__PROBLEM STATEMENT__. Look over the listing below and work out how many lines have the word "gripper". Write only that number.

__COLLECTED MATERIAL__.
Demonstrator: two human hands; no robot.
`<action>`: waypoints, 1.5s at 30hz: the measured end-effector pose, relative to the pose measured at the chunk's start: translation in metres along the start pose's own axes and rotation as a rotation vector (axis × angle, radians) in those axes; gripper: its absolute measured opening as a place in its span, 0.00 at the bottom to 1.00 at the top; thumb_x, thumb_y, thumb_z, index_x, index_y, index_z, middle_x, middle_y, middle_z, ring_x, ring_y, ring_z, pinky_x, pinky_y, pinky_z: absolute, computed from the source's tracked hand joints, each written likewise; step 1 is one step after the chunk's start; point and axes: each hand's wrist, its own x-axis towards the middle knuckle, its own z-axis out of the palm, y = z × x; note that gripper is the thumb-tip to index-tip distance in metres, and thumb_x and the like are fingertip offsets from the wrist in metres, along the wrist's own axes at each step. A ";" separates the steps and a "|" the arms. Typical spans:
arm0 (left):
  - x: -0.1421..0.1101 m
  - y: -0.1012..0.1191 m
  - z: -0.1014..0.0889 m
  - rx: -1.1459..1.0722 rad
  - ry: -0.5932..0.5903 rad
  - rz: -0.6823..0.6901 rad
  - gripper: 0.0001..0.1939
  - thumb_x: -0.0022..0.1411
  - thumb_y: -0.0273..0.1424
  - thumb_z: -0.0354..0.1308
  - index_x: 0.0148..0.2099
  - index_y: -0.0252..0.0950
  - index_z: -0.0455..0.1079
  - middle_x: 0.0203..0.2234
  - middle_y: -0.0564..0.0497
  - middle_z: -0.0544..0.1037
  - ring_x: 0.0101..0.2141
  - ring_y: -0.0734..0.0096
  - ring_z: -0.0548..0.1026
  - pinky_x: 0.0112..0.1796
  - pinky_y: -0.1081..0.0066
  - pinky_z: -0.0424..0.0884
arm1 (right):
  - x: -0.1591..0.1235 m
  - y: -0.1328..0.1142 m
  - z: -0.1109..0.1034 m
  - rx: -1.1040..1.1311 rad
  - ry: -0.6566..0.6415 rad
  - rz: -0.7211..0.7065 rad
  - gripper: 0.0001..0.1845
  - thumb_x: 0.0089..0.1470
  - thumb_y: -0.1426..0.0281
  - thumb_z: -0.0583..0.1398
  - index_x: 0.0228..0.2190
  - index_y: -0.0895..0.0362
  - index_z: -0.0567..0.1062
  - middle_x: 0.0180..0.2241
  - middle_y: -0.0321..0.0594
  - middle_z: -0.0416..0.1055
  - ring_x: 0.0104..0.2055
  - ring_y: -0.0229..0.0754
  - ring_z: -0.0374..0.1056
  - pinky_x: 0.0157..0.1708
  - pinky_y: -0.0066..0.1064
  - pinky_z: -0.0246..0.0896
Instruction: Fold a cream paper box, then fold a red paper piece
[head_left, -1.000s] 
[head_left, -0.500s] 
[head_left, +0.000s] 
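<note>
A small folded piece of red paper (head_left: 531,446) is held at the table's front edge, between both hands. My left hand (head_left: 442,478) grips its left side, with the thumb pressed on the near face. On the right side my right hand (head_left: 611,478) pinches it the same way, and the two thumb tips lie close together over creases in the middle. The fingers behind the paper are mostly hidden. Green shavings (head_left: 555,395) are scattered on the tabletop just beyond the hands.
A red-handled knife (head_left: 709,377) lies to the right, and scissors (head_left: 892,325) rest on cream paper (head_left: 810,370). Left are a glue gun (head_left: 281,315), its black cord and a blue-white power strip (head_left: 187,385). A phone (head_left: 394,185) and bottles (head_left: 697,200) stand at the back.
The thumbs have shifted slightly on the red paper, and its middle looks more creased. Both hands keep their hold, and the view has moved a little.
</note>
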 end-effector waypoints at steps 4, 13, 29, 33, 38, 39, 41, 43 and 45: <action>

__EXERCISE SOLUTION__. 3